WHAT YOU NEED TO DO
Establish how many lines in the entries hold the string "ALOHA". The number by itself is the whole answer.

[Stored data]
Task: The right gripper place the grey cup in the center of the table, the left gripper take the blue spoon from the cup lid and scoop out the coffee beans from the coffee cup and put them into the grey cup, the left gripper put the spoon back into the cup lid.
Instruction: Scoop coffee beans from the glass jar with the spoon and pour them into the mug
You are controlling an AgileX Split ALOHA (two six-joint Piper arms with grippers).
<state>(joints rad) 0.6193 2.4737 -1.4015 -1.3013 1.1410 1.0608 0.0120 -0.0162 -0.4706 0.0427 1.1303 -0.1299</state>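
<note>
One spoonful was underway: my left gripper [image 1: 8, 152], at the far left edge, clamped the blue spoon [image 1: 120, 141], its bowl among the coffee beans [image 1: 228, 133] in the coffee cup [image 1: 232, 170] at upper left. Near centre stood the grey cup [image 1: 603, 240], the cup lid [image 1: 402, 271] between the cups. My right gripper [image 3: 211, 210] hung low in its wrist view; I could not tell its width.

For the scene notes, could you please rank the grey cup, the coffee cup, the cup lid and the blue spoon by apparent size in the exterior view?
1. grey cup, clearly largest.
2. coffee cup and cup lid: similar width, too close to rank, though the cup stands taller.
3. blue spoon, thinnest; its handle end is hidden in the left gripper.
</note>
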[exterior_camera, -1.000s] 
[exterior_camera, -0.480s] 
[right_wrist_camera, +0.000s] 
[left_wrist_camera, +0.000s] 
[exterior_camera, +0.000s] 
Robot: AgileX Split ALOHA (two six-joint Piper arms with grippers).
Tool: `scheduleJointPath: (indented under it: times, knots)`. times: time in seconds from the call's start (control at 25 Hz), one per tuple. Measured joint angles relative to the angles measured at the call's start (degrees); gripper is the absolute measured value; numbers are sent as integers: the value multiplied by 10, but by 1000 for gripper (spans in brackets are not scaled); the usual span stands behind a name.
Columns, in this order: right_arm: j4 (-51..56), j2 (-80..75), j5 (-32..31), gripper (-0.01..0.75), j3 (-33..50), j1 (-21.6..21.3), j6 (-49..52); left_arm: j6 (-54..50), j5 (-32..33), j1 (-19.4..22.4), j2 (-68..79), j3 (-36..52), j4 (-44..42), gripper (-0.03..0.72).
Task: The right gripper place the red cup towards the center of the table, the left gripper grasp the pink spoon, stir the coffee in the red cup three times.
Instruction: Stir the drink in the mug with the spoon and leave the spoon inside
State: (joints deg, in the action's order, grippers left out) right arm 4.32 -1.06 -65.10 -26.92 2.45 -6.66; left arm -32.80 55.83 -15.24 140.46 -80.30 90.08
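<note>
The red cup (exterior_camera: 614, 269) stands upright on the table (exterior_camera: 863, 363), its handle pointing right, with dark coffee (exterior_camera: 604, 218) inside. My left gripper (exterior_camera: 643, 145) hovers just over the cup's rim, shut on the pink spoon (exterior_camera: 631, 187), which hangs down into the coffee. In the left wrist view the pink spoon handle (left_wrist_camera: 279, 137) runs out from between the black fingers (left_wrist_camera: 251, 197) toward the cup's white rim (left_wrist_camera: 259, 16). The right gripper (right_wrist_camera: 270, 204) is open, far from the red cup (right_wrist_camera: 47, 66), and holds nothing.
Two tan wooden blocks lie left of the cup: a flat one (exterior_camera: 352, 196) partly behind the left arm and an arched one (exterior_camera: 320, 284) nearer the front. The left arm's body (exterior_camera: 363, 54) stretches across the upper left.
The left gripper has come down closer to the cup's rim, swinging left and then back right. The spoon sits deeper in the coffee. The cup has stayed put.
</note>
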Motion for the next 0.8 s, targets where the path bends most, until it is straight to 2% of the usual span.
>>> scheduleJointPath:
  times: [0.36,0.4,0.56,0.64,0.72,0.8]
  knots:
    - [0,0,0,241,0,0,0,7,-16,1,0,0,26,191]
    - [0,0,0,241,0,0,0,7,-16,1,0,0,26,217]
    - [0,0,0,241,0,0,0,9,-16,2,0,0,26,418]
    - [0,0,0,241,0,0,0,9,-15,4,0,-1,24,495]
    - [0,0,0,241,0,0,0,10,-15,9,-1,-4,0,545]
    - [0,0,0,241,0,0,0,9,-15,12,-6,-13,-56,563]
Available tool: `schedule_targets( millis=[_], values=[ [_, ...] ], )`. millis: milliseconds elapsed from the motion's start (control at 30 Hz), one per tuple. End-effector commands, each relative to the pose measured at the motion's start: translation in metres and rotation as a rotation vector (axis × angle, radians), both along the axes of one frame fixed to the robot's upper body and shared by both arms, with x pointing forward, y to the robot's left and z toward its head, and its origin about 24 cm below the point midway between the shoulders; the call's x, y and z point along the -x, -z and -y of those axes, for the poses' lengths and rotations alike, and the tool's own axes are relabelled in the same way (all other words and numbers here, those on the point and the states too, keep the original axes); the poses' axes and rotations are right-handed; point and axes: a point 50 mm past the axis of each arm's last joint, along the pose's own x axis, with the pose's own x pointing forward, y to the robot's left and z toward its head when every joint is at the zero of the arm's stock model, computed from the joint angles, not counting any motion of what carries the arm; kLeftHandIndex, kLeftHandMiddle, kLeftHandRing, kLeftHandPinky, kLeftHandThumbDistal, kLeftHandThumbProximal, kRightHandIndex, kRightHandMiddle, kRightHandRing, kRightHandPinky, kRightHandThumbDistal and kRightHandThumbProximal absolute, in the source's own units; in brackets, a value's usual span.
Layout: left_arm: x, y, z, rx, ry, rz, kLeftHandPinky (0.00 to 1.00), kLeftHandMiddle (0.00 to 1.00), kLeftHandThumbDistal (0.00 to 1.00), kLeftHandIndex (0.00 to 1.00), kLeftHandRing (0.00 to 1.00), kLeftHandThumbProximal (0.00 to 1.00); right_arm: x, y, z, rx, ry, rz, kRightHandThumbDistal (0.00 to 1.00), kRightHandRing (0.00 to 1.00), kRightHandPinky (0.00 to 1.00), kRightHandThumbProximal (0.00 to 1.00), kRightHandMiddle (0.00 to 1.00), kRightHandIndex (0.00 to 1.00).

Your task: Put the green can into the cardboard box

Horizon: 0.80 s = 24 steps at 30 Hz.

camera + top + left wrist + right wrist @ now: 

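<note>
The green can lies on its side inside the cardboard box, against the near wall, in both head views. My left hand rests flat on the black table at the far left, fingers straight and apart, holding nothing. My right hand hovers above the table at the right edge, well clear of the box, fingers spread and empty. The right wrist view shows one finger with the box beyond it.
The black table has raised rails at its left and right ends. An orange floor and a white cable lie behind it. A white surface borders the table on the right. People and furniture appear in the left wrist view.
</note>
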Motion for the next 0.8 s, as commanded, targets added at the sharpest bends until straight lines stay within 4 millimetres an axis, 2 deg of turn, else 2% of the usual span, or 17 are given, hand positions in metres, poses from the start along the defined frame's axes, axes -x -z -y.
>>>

ANSWER TO THE EXERCISE
2